Assigned task:
For this exercise, the reply is the listing below, reproduced exactly.

*** Data block ***

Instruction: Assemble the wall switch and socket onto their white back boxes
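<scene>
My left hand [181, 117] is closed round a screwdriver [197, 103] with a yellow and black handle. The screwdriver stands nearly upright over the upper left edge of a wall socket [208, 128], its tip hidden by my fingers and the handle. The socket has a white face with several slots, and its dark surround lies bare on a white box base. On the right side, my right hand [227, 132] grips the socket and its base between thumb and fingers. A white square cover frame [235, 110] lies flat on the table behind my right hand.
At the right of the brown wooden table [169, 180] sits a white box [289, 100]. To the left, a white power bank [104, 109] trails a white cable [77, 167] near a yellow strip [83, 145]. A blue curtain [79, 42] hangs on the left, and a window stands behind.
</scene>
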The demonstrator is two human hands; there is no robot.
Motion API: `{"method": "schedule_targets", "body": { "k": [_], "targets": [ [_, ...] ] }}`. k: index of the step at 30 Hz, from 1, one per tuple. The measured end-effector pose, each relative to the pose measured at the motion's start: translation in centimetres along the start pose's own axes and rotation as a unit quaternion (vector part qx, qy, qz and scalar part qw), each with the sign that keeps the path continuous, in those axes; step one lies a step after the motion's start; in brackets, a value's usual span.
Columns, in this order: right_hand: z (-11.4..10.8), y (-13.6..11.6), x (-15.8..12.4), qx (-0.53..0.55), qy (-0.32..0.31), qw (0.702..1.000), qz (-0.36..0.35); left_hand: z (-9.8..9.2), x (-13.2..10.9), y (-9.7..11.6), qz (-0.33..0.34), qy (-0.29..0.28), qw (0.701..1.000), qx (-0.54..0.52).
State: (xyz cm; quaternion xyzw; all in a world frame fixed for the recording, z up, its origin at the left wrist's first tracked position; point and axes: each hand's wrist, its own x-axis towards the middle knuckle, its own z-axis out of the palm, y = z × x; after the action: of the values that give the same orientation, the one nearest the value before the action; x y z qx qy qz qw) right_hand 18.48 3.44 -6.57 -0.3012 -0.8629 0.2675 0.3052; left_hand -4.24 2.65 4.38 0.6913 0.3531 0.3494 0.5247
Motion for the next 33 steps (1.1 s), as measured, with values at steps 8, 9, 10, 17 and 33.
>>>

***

Solution below:
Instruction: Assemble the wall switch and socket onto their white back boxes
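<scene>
My left hand [181, 117] is closed round a screwdriver [197, 103] with a yellow and black handle. The screwdriver stands nearly upright over the upper left edge of a wall socket [208, 128], its tip hidden by my fingers and the handle. The socket has a white face with several slots, and its dark surround lies bare on a white box base. On the right side, my right hand [227, 132] grips the socket and its base between thumb and fingers. A white square cover frame [235, 110] lies flat on the table behind my right hand.
At the right of the brown wooden table [169, 180] sits a white box [289, 100]. To the left, a white power bank [104, 109] trails a white cable [77, 167] near a yellow strip [83, 145]. A blue curtain [79, 42] hangs on the left, and a window stands behind.
</scene>
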The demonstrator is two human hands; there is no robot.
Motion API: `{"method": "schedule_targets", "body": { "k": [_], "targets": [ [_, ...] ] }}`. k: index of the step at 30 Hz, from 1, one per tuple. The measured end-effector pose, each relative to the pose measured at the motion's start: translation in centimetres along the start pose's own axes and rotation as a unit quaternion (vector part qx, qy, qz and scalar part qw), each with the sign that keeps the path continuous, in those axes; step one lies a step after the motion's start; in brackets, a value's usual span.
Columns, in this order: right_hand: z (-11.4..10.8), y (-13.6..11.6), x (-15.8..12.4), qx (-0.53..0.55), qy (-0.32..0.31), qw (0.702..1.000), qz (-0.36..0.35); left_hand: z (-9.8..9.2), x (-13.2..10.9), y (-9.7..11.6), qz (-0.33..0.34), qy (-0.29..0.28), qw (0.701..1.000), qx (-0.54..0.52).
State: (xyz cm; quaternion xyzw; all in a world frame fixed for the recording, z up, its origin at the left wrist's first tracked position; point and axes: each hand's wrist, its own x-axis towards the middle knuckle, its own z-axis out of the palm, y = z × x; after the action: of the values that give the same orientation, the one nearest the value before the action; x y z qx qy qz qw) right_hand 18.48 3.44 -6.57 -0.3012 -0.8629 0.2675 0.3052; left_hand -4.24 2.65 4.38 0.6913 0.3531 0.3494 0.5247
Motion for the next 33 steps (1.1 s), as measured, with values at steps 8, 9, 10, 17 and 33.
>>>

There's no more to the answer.